Adv Tembeka Ngcukaitobi explaining the need for the newly established Pan-African Bar Association of South Africa (Pabasa):
“This nonsense where they keep saying ‘we don’t know who to brief because we don’t know you guys’ must really come to an end because you know its name — it’s racism. Pabasa wants to stop racism at its root and we want to stop the sweet-talking nonsense. So if I mess up a case, I shouldn’t get the work. But if I win a case, I shouldn’t be excluded just because I’m black. We have to start by breaking down these patterns of privilege that reinforce whiteness…. When you appear before a judge, it should be expected that if you are white, you could be talking rubbish, and if you are black you could be talking sense. But it is the other way around currently. That is our own experience.”
III
The Legal Resources Centre setting out some of the reasons why Velaphi Khumalo’s comment on social media that “white people in south Africa deserve to be hacked and killed like Jews" and their “off springs used as garden fertilizer” does not amount to hate speech:
“Whilst the content of the expression can be challenged, there is no doubt that Mr Khumalo was responding to a discussion about race in post-apartheid South Africa. The nature of his expression was political. Were it purely personal, less value would be attached to it. However, Mr Khumalo was engaging in a discussion in the realm of the political…. The complainant identifies the target group as white people and people of Jewish descent. Mr Khumalo used an unfortunate metaphor, but he did not aim his attack at Jewish people. It was against white people, particularly racist white people.

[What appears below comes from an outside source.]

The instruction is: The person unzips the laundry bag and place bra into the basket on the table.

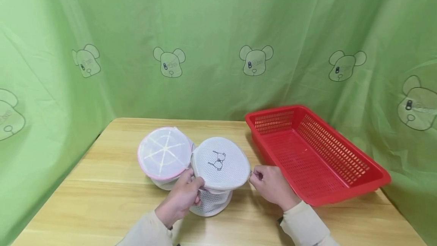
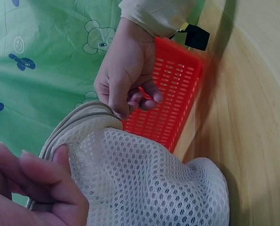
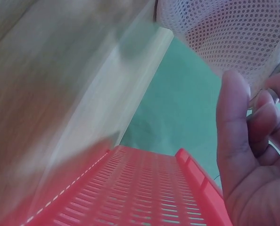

The identity of the group targeted by the alleged hate speech is important for the balancing exercise. The more vulnerable the individual and the group, the more likely it is that inflammatory language could lead to violence and cause psychological harm.Conversely, speech is scrutinised less strictly where it is targeted at the powerful or dominant. Mr Khumalo’s speech was aimed at the dominant, not the vulnerable….[T]he identity of the alleged perpetrator is important. For example, where the alleged perpetrator is a member of a vulnerable or historically oppressed group, this may call for greater tolerance of offensive speech.”
IV
Ayesha Fakie of the Institute for Justice and Reconciliation on Heritage Day (Mail & Guardian):
“An empty whiteness and white heritage of pillage and plunder combine into a subconscious need to sublimate the meaning, intention and richness of Heritage Day into a relatively more ego-soothing “Braai Day”. I call this white narcissism. It is white narcissism because it denies persons of colour a claim to even the name of a day dedicated to our histories and cultures, while foregrounding fragile whiteness. It obfuscates violent white heritage through denialism, while being unable to define a positive white culture without once again contrasting it with black culture.”
Dr Warren Chalklen, a former head boy of St John's College and “Urban Education Policy, Social Enterprise and Program Evaluation Professional” speaking on Radio 702 about South Africa’s elite schools:
“If you think of elite South African schools they were built for a purpose. They were built to dispossess black people of their land with the sole purpose of exploiting them…. When we look at elite schools, we have to look at how they produce and reproduce power in our society…. We would have western food as a norm and African food as a treat. When we really look at the traditions and the legacy of these schools, we actually see that they are reproducing bullying, whiteness and they are not really transformed.”
IV
AfriForum CEO Ernst Roets on Twitter:
"I spoke with Jan van Riebeeck last night. He says he's going to do bad things to South Africa if expropriation without compensation happens."
Author Sisonke Msimang in reply:
Jan ain’t coming back. He is in the 7th ring of hell being tortured by the spirit of every black person who ever lived. His foul ass is waiting for you in hell.